**Your objective:**
Search the listing below for the string "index" and show each line that contains it.

Supplied data section start

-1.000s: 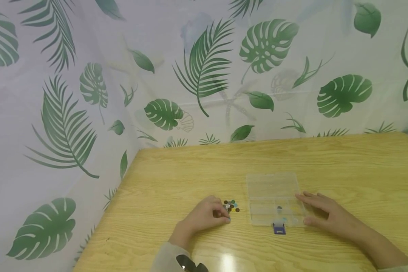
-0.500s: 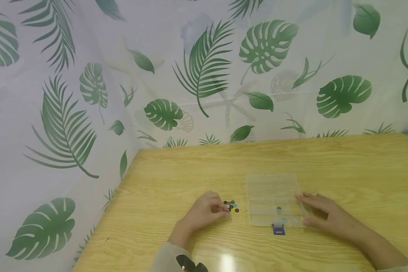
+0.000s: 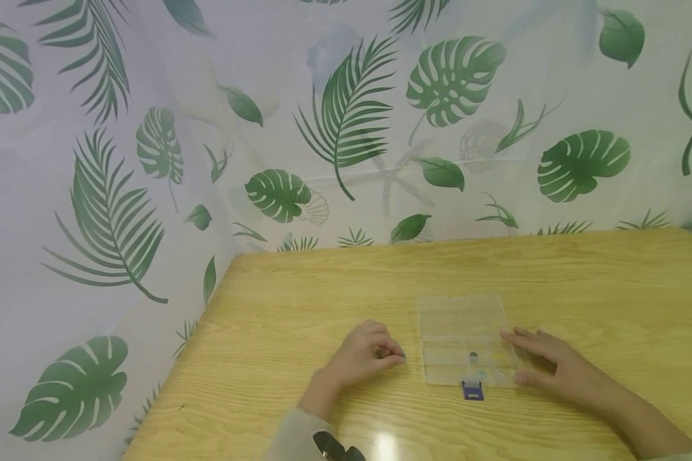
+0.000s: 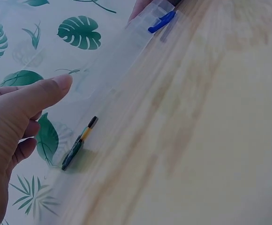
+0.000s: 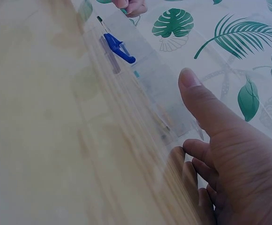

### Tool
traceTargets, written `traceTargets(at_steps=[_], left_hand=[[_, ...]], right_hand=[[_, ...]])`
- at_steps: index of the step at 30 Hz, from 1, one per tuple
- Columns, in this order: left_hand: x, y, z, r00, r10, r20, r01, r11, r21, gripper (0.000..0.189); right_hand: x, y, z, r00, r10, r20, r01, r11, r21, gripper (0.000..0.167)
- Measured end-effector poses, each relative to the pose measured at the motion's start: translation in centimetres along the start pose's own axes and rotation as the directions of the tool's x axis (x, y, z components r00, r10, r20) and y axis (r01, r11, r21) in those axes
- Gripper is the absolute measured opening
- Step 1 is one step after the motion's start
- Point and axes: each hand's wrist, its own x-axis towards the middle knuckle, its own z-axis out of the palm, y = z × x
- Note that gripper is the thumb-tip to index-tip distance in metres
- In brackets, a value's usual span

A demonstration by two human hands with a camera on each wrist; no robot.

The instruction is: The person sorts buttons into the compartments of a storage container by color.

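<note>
My left hand (image 3: 364, 355) pinches a small teal disc (image 3: 404, 356) between thumb and fingertips, just left of the clear compartment box (image 3: 429, 374). In the left wrist view, a pile of small coloured discs (image 4: 79, 143) lies on the table beyond that hand; in the head view the hand covers most of it. The box lies with its lid (image 3: 461, 315) folded back. Inside it are a dark disc (image 3: 474, 356), a light blue disc (image 3: 482, 373) and a faint yellow one (image 3: 500, 354). My right hand (image 3: 559, 365) touches the box's right edge with straight fingers.
A blue latch (image 3: 473, 390) sticks out from the front of the box. The wooden table (image 3: 323, 288) ends at a leaf-printed cloth (image 3: 369, 115) behind and at the left.
My left hand has gone from the disc pile rightward towards the box, carrying the teal disc and now covering the pile in the head view. The right hand and box have stayed put.
</note>
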Motion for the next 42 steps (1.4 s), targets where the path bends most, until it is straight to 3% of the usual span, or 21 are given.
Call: traceTargets(at_steps=[6,14,23,33,42], left_hand=[[1.3,1.0,0.7,0.996,0.086,-0.013,-0.086,0.996,0.025,0.006],[3.0,1.7,1.9,0.981,0.188,-0.044,-0.185,0.981,0.066,0.007],[5.0,3.1,3.4,0.968,0.250,-0.036,-0.242,0.959,0.144,0.007],[7.0,4.6,4.6,0.943,0.321,-0.084,-0.296,0.929,0.221,0.009],[7.3,5.5,5.3,0.953,0.298,-0.054,-0.284,0.940,0.191,0.009]], right_hand=[[0.0,0.0,0.0,0.998,0.056,0.020,-0.057,0.996,0.069,0.061],[0.0,0.0,0.1,1.000,0.018,0.005,-0.018,0.999,0.028,0.062],[0.0,0.1,-0.1,0.998,0.058,0.016,-0.059,0.995,0.076,0.060],[0.1,0.1,-0.1,0.999,0.050,0.006,-0.051,0.997,0.053,0.060],[0.1,0.2,-0.1,0.997,0.078,0.017,-0.079,0.996,0.045,0.060]])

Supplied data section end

**Exercise result:**
- at_steps: index of the step at 30 Hz, from 1, one per tuple
- Note that gripper is the thumb-tip to index-tip distance in metres

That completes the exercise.